U.S. v. Potamkin Cadillac Corp.

Decision Date22 September 1982
Docket NumberD,No. 109,109
Citation689 F.2d 379
Parties1982-2 Trade Cases 64,957 UNITED STATES of America, Plaintiff-Appellee, v. POTAMKIN CADILLAC CORPORATION, Defendant-Appellant. ocket 82-6053.
CourtU.S. Court of Appeals — Second Circuit

Philip I. Beane, New York City, for defendant-appellant.

Jonathan A. Lindsey, Asst. U. S. Atty., Southern District of New York, New York City (John S. Martin, Jr., U. S. Atty., Southern District of New York, Richard N. Papper, Asst. U. S. Atty., New York City, of counsel), for plaintiff-appellee.

Before LUMBARD, CARDAMONE and WINTER, Circuit Judges.

PER CURIAM:

Defendant-appellant Potamkin Cadillac Corporation ("Potamkin") appeals from a grant of summary judgment entered February 19, 1982 in the United States District Court for the Southern District of New York, 533 F.Supp. 331, (Duffy, Judge ) which found Potamkin liable for failing to file a financial report pursuant to an order of the Federal Trade Commission ("FTC") in violation of 15 U.S.C. § 46(b) (1976) (Section 6 of the Federal Trade Commission Act) and assessed penalties of $100 for each day the report was not filed, 15 U.S.C. § 50 (1976) (Section 10 of the Federal Trade Commission Act), for a total of $39,100. Potamkin requests reversal of Judge Duffy's order and a remand to the District Court for a full evidentiary hearing, asserting that unresolved issues of fact remain. We find this contention utterly without legal merit. Indeed, we find this appeal frivolous within the meaning of Rule 38, Fed.R.App.P. and we assess jointly and severally against Potamkin and its lawyer, Philip I. Beane, Esquire, double costs and $500 in attorney's fees in favor of the Government.

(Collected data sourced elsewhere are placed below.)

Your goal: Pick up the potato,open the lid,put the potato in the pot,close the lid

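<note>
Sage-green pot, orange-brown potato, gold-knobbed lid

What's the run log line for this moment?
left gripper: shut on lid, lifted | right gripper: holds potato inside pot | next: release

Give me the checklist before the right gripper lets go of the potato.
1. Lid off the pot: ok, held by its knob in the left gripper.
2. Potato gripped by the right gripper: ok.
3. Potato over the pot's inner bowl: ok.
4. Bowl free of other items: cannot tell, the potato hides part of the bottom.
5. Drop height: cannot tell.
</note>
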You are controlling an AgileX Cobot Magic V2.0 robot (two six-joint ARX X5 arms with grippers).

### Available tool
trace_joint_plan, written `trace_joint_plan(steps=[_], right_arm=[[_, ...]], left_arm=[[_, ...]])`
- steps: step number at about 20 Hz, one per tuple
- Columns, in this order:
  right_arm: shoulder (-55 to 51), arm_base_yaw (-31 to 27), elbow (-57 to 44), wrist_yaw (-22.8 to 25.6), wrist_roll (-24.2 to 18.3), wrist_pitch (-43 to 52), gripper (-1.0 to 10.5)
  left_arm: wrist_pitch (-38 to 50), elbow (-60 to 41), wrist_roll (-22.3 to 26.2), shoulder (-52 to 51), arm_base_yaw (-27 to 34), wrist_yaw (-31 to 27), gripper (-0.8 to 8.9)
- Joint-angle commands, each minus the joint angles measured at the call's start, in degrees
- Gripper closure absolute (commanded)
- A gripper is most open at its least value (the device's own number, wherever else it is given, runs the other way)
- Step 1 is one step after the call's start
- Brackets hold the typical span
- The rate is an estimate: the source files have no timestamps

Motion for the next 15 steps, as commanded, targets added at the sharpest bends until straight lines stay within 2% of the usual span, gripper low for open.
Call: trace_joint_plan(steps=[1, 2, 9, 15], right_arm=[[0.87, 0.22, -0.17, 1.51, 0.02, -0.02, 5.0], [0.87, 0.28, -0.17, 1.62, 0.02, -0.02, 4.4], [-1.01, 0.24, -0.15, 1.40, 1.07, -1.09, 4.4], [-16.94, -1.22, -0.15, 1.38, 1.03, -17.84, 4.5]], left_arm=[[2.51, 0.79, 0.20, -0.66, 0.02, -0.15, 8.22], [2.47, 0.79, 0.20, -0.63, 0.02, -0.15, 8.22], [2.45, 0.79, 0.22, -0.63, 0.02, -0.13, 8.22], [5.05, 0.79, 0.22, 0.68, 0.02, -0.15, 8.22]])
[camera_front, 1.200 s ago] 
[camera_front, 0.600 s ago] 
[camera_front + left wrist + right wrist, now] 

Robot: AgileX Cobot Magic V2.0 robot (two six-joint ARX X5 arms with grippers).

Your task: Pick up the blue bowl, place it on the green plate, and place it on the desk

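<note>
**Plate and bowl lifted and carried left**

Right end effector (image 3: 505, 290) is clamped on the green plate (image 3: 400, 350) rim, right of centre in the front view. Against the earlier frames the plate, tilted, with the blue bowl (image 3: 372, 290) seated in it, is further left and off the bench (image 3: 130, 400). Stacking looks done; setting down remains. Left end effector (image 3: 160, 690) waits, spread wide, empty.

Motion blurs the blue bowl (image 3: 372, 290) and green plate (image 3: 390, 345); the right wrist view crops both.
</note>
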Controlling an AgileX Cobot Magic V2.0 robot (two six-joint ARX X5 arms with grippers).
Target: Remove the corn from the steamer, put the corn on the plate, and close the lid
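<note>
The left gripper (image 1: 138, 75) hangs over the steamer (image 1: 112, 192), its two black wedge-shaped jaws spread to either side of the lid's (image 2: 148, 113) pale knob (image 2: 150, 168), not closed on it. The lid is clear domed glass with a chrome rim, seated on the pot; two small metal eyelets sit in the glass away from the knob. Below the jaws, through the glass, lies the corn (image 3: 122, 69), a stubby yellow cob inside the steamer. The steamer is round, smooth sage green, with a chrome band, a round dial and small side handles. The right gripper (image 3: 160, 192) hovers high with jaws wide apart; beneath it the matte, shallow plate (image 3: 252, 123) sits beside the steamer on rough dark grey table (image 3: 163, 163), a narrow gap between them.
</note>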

The undisputed facts in this case show that Potamkin is a corporation engaged in interstate commerce; that on February 1, 1980 the FTC issued a special order directing Potamkin to file within 10 days of receipt an informational report covering the last quarter of 1979 on an FTC form attached to the order; that on February 11, 1980 the order was served on Potamkin by registered mail and service was acknowledged; that Potamkin did not move to quash or limit the order or to obtain an extension of time for filing; that the FTC issued a notice of default to Potamkin stating that the statutory penalty of $100 per day would start to run on April 12, 1980; that service of the default notice was acknowledged on March 11, 1980; that this action was brought on September 3, 1980; and that by letter of May 8, 1981 Potamkin sent a partial report to government counsel which was deemed an acceptable filing. The report thus was not filed for 391 days after the statutory penalty began running; of that period, approximately 248 days elapsed after the government's complaint in this case was filed.

Throughout these proceedings, Potamkin has claimed that a timely filing was in fact made and the document was lost by the government; alternatively, that Potamkin was not required to file the report in the first place; that it had filed the report upon receipt of the complaint; or that "all of the documents used in this matter by the government are not clear and concise, and are not readily understandable or decipherable." Potamkin's evidence that the report was filed is an affidavit sworn by its attorney, Philip I. Beane, who concededly lacks personal knowledge, that "(t)o the best of POTAMKIN's knowledge, the report was filed in a timely fashion." The supporting proof is best summed up by a letter from Beane to a government attorney which states, "I do not have the specifics of the filing, nor can I tell you which employee filed it.... I have no cover sheet nor any other items.... There is nothing else that I can give you on this matter." On the government's motion for summary judgment, Judge Duffy properly ruled that Potamkin's unsupported assertion that it had filed the report did not create a genuine issue of material fact which might preclude summary judgment.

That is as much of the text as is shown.